Pour attirer les visiteurs à Orléans, il faut faire connaître la ville sur l’ensemble du territoire français, voire au-delà. L’essor de la publicité s’amorce avec l’amélioration des procédés d’impression et de façonnage au 19e siècle et au début du 20e siècle. Cela tombe à propos pour encourager la diffusion d’informations sur des supports variés et souvent agrémentés d’images colorées. Dès la fin du 19e siècle, époque où l’image n’est pas aussi présente qu’aujourd’hui, la carte postale est un atout de premier rang pour faire connaître une ville. Elle a pour avantage d’être accessible au plus grand nombre. En outre, c’est la population locale elle-même, ou bien les visiteurs de passage, qui se chargent de diffuser l’information tout azimut à leurs contacts ! De nombreuses cartes fantaisies sont éditées reprenant en incrustation les thèmes « Souvenirs », « Bons Baisers » ou encore « Amitiés ». Ces cartes sont souvent composées d’un patchwork d’images représentatives de la ville. Les bâtiments, places, rues et fêtes principales, comme les fêtes johanniques, sont l’objet de tirages variés qui peuvent donner envie aux destinataires de venir voir la ville par eux-mêmes.

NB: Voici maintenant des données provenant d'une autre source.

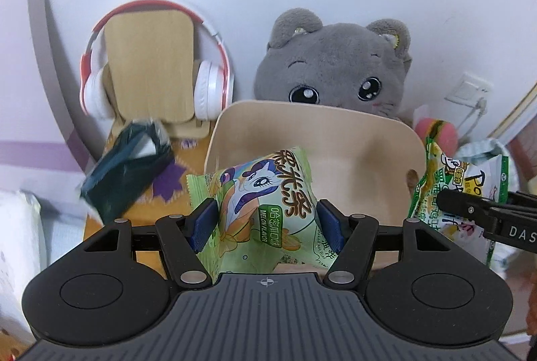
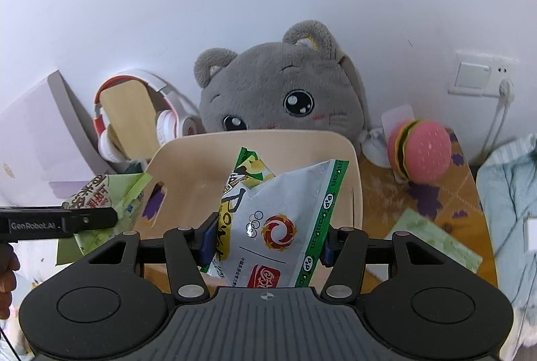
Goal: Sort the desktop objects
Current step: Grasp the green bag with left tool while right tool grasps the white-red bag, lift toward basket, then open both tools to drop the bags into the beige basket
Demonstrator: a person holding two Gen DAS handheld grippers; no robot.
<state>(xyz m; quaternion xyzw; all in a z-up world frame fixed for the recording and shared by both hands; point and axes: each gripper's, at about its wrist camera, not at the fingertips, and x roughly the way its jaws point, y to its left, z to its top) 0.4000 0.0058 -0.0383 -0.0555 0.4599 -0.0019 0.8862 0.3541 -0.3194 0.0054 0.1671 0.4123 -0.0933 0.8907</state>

L’étude approfondie des différents guides et dépliants touristiques, édités ou non par le Syndicat d’Initiative, permettrait d’appréhender la façon dont on envisage le tourisme à Orléans et ses environs au fil du temps. Il y a d’une part des guides très détaillés pour visiteurs érudits dans lesquels le texte, souvent long, prévaut sur l’image. Ils s’assimilent souvent plus à des monographies qu’à une brochure touristique. D’autre part, il y a des dépliants épurés sur lesquels figure généralement un plan marqué des principaux points représentatifs. Les textes y sont très courts et vantent la « visite rapide » de la ville. Entre les deux, on trouve des brochures équivalant à des guides pratiques, sans doute pas uniquement destinés aux touristes. Souvent bien illustrés, en particulier en couverture, ils reprennent des textes courts de présentation d’Orléans voire des environs, dont Olivet. De nombreuses publicités, surtout pour les hôtels et restaurants, jalonnent les pages en donnant l’idée d’une ville très commerçante, dans laquelle le visiteur trouvera tout ce dont il a besoin. On y retrouve également des informations sur les dessertes par transport en commun. Le format des guides interroge aussi. Il y a ceux, épais, qui semblent toutefois destinés à tenir dans une poche, à être conservés pour être réutilisés ultérieurement et d’autres, plus fins, qui semblent plus saisonniers, et dont l’objet est peut-être uniquement d’attirer l’œil puis d’être utilisés uniquement le temps de l’excursion.